> _Task instructions_:
Would you retype the listing word for word, skipping its pictures?

> _The data_:
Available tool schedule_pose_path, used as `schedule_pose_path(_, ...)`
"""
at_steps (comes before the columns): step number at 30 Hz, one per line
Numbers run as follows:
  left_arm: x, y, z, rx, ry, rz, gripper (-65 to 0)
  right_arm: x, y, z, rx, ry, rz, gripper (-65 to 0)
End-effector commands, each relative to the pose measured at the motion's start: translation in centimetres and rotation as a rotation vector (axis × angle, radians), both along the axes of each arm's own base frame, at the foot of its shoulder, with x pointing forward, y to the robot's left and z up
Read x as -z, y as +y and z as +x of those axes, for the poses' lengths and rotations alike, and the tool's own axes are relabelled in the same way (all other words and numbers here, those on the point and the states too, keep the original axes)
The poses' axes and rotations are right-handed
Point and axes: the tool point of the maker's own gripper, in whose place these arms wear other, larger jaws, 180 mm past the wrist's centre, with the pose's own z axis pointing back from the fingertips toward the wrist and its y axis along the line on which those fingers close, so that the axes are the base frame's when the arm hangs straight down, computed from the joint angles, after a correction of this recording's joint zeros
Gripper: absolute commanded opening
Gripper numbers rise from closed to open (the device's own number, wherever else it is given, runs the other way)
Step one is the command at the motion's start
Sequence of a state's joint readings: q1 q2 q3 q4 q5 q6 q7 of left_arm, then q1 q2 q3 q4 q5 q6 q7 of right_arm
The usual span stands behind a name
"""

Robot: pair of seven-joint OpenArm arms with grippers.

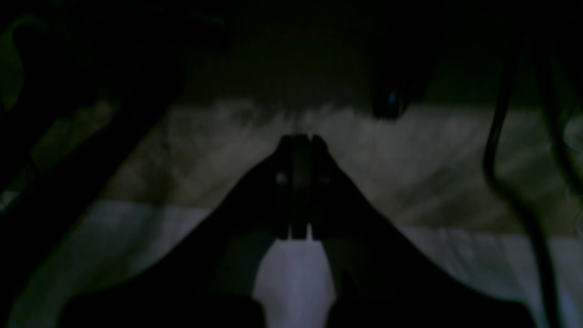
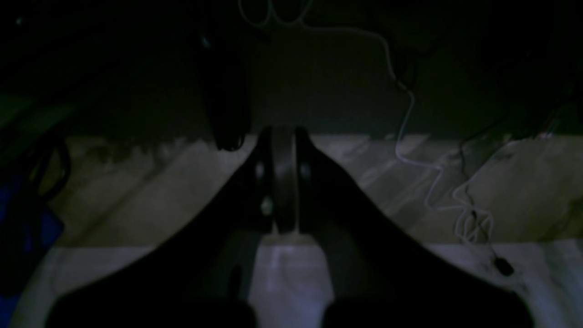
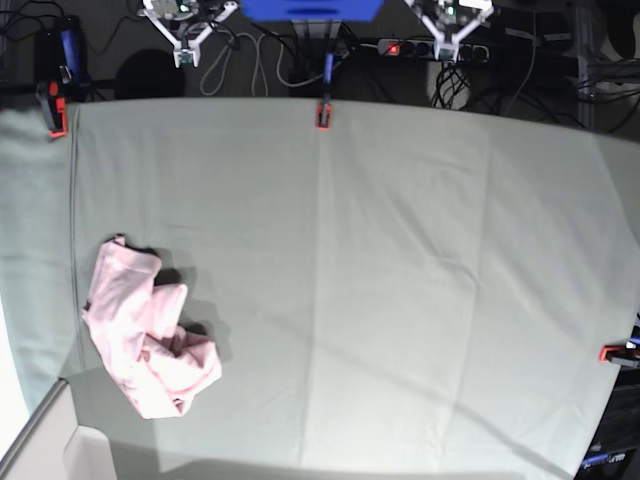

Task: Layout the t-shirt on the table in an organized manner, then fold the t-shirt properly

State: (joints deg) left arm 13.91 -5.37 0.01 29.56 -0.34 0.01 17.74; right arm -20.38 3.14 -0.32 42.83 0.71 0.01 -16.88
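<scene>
Pale grey-green counter (image 3: 400, 250) holds the crumpled t-shirt (image 3: 145, 335); both end effectors, left (image 3: 447, 40) and right (image 3: 183, 48), closed empty; reaching comes next.

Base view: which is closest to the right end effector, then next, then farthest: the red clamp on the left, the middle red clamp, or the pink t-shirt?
From the right end effector, at the top left of the view:
1. Left red clamp, at the table's top-left corner.
2. Middle red clamp, at the middle of the top edge; close to the first.
3. T-shirt, crumpled at the lower left.

Matt, rumpled pink cloth t-shirt (image 3: 145, 340) on creased cloth-covered table (image 3: 400, 280).
</scene>
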Motion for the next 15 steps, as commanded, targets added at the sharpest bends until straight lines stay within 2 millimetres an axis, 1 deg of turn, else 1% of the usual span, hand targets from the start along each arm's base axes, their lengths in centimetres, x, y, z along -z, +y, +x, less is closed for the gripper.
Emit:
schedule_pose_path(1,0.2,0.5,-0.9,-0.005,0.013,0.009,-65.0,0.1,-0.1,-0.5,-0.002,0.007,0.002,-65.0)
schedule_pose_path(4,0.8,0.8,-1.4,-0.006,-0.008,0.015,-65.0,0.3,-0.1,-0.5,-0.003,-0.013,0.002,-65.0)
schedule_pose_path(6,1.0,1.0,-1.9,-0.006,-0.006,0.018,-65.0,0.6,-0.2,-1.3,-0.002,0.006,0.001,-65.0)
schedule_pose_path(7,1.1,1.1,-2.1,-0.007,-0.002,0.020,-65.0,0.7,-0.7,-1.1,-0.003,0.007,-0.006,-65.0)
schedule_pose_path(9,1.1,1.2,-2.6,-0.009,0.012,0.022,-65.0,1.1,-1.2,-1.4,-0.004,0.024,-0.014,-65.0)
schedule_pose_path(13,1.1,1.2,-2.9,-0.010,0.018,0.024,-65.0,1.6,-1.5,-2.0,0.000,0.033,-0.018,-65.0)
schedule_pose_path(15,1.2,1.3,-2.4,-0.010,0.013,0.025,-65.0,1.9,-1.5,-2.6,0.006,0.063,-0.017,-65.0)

> _Answer section_:
Available tool schedule_pose_path, used as `schedule_pose_path(_, ...)`
"""
at_steps (comes before the columns): step number at 30 Hz, one per line
Numbers run as follows:
  left_arm: x, y, z, rx, ry, rz, gripper (-65 to 0)
  right_arm: x, y, z, rx, ry, rz, gripper (-65 to 0)
End-effector commands, each relative to the pose measured at the motion's start: translation in centimetres and rotation as a rotation vector (axis × angle, radians), both along the axes of each arm's own base frame, at the foot of its shoulder, with x pointing forward, y to the robot's left and z up
Read x as -z, y as +y and z as +x of those axes, for the poses' lengths and rotations alike, and the tool's own axes are relabelled in the same way (all other words and numbers here, those on the point and the states too, keep the original axes)
The poses' axes and rotations are right-handed
Point and axes: the tool point of the maker's own gripper, in whose place these arms wear other, larger jaws, 180 mm past the wrist's centre, with the pose's own z axis pointing back from the fingertips toward the wrist and its y axis along the line on which those fingers close, so that the axes are the base frame's when the arm hangs straight down, computed from the joint angles, after a correction of this recording's joint zeros
Gripper: absolute commanded opening
Gripper numbers rise from closed to open (the device's own number, wherever else it is given, runs the other way)
Step one is the command at the motion's start
Sequence of a state's joint readings: q1 q2 q3 q4 q5 q6 q7 of left_arm, then q1 q2 q3 q4 q5 q6 q7 of right_arm
The usual span stands behind a name
"""

Robot: pair of seven-joint OpenArm arms with grippers.


Task: Layout the t-shirt on the table in an organized manner, then fold the t-shirt properly

State: (joints deg) left arm 13.91 -5.37 0.01 29.56 -0.34 0.01 17.74; right arm -20.38 3.14 -0.32 42.83 0.71 0.01 -16.88
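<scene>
Pale grey-green counter (image 3: 400, 250) holds the crumpled t-shirt (image 3: 145, 335); both end effectors, left (image 3: 447, 40) and right (image 3: 183, 48), closed empty; reaching comes next.

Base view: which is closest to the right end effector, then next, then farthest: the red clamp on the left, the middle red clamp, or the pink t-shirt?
From the right end effector, at the top left of the view:
1. Left red clamp, at the table's top-left corner.
2. Middle red clamp, at the middle of the top edge; close to the first.
3. T-shirt, crumpled at the lower left.

Matt, rumpled pink cloth t-shirt (image 3: 145, 340) on creased cloth-covered table (image 3: 400, 280).
</scene>
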Motion for the next 15 steps, as commanded, targets added at the sharpest bends until straight lines stay within 2 millimetres an axis, 1 deg of turn, else 1% of the usual span, hand targets from the start along each arm's base axes, their lengths in centimetres, x, y, z along -z, +y, +x, less is closed for the gripper.
Emit:
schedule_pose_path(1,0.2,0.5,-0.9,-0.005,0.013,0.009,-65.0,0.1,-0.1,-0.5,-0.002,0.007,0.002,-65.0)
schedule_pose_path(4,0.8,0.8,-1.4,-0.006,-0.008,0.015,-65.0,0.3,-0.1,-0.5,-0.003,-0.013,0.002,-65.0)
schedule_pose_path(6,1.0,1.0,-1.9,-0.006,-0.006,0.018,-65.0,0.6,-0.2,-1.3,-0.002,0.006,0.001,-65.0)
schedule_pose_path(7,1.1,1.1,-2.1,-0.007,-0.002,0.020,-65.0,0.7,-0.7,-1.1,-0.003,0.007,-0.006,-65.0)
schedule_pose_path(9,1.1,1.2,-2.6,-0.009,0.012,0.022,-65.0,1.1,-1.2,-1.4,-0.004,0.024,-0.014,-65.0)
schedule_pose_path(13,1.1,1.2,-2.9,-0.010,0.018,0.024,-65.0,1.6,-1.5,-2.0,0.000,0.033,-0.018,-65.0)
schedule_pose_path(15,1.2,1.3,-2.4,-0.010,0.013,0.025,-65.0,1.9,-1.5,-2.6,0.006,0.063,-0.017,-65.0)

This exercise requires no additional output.